Notice of Pre-AIA or AIA Status
The present application, filed on or after March 16, 2013, is being examined under the first inventor to file provisions of the AIA .
Claim Rejections - 35 USC § 102
The following is a quotation of the appropriate paragraphs of 35 U.S.C. 102 that form the basis for the rejections under this section made in this Office action:
A person shall be entitled to a patent unless –
(a)(1) the claimed invention was patented, described in a printed publication, or in public use, on sale or otherwise available to the public before the effective filing date of the claimed invention.

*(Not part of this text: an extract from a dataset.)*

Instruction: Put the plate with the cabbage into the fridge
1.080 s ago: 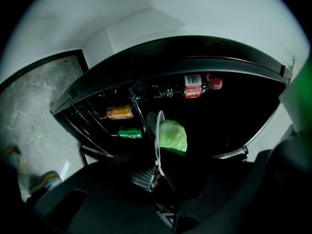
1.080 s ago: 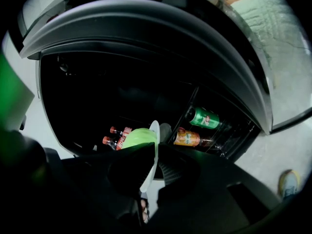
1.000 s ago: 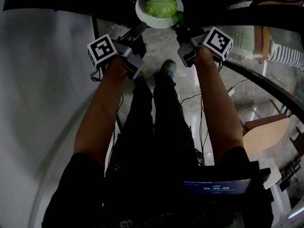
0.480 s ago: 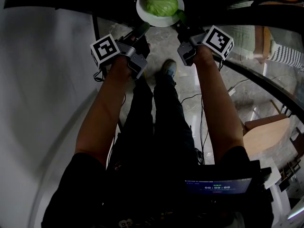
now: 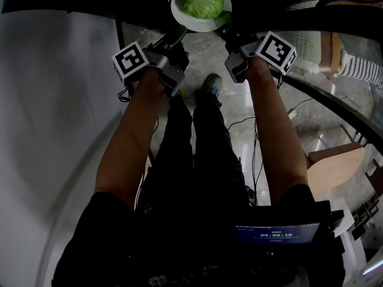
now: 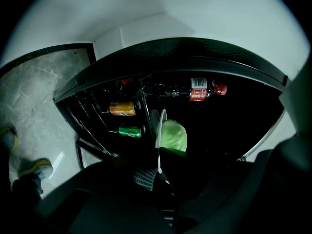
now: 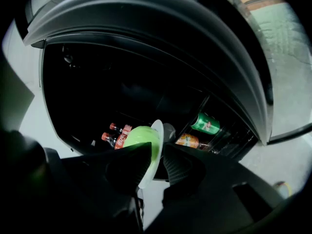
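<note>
Plate [image 5: 178,15], white, with the cabbage [image 5: 203,2] on it, lies at the top of the head view, in the dark mouth of the fridge [image 6: 204,57]. I cannot tell whether it rests on a shelf.

My left gripper [image 5: 178,33] is clenched on the plate's near-left rim; in its own view the rim runs edge-on between the jaws, with the cabbage to the right of it.

My right gripper [image 5: 226,24] is at the near-right rim. Its jaws are opening: the rim stands between them, and a gap shows between it and the ribbed pad [image 7: 178,167].

Inside the fridge, beyond the plate, lie an orange can [image 6: 122,108], a green can [image 6: 129,130] and red-capped bottles [image 7: 114,135].
</note>
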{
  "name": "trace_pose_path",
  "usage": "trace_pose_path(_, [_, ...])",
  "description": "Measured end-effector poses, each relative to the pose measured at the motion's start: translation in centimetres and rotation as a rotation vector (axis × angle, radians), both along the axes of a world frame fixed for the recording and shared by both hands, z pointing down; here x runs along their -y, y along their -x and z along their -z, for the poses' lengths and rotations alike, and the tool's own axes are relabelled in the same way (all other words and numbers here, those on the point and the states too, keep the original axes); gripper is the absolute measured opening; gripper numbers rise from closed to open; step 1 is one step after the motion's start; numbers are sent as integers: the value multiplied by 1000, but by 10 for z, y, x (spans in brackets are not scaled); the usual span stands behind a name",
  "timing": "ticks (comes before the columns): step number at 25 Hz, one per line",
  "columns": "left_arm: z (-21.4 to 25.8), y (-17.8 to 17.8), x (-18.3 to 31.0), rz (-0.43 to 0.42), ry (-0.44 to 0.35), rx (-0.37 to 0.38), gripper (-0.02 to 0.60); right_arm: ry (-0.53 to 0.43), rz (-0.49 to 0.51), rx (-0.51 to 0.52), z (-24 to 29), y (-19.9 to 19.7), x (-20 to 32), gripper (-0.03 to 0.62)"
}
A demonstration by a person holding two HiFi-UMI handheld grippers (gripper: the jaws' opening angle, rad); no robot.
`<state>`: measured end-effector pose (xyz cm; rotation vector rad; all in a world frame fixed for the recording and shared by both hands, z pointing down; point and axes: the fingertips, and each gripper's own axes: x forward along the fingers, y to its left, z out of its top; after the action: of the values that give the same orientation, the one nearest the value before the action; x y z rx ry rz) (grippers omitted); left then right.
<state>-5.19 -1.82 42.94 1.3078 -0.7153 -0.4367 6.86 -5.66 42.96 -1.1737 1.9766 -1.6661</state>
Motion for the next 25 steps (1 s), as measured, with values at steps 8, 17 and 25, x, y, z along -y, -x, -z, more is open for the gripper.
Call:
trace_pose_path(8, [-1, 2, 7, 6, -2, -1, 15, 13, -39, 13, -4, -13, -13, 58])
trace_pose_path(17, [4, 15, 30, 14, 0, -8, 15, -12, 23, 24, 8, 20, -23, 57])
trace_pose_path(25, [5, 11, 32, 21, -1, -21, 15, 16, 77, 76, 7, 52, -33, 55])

Claims 1 - 18 are rejected under 35 U.S.C. 102(a)(1) as being anticipated by Lacy et al. (US Pat. No. 10261786), hereinafter referred to as Lacy.
Referring to claim 1, Lacy discloses an intelligence processing unit (IPU) coupled to an external memory storing a first tensor and a second tensor (System 100 is an example data processing system for performing tensor or vectorized computations associated with inference workloads for multi-layer DNNs. External memory 106 stores tensors, and system 100 includes a VPU lane 102 (i.e., an IPU) coupled to it, Fig. 1; col. 5, lines 45–50; col. 9, lines 40–52), the IPU comprising:
a memory (Each VPU lane includes vector memory 204 for storing data locally, referred to as vmem 204, Fig. 2; col. 10, lines 1–7);
a direct memory access (DMA) circuit coupled to the external memory and the memory and configured to perform following steps (DMA transfers from external memory 106 to vmem 204 are initiated by control instructions or by the host processor; DMA logic is implied in the movement of data between memory tiers, Fig. 1; col. 9, lines 40–67; col. 10, lines 15–30):
reading a first part of the first tensor from the external memory (External memory 106 provides vector element data (tensor parts) to vmem 204, supporting partial loads of tensors, col. 10, lines 1–7);
storing the first part of the first tensor in the memory (The first part is stored in vector memory 204 for local access, col. 10, lines 1–15);
reading a second part of the second tensor from the external memory (External memory is used to retrieve and load additional vector/tensor data into memory 204, col. 10, lines 1–15); and
storing the second part of the second tensor in the memory (Multiple banks in vmem 204 store the retrieved tensor segments for access by sublane processors, col. 10, lines 1–15; Fig. 2); and
a vector accelerator that comprises a register circuit, is coupled to the memory, and is configured to perform following steps (Each processing unit 202 acts as a vector accelerator and includes register file 206 coupled to vmem 204, Fig. 2; col. 11, lines 1–20):
storing P bytes of the first part of the first tensor in a target row of the register circuit, P being a positive integer (Data from vmem is loaded into specific registers (e.g., V0–V31) in register file 206; these registers store vector data from tensor segments, col. 11, lines 20–35);
storing Q bytes of the second part of the second tensor in the target row of the register circuit, Q being a positive integer (Registers store additional values (Q bytes) from the second tensor in the same row or register block, col. 11, lines 20–45); and
writing data of the target row into the memory (After arithmetic operations, results are written back to vmem 204 via crossbar 212b, which enables transfer from register files to memory, col. 11, lines 45–60; Fig. 2).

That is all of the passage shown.